> To do
Write out the listing in full, matching it word for word.

> Exercise data
———
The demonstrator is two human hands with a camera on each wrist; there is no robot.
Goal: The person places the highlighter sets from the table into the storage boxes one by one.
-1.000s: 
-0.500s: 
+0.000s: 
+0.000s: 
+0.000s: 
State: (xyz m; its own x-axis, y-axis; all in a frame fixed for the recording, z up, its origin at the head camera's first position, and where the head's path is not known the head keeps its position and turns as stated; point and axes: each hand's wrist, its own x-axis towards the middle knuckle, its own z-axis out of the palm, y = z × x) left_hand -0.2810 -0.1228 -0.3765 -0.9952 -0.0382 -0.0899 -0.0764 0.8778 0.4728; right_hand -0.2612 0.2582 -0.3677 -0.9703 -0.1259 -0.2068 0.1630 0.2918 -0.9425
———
> Written response
The demonstrator is two human hands with a camera on each wrist; there is no robot.
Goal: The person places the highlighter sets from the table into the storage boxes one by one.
-1.000s: 
-0.500s: 
+0.000s: 
+0.000s: 
+0.000s: 
State: (xyz m; its own x-axis, y-axis; all in a frame fixed for the recording, z up, its origin at the head camera's first position, and where the head's path is not known the head keeps its position and turns as stated; point and axes: each hand's wrist, its own x-axis towards the middle knuckle, its own z-axis out of the palm, y = z × x) left_hand -0.2810 -0.1228 -0.3765 -0.9952 -0.0382 -0.0899 -0.0764 0.8778 0.4728; right_hand -0.2612 0.2582 -0.3677 -0.9703 -0.1259 -0.2068 0.1630 0.2918 -0.9425

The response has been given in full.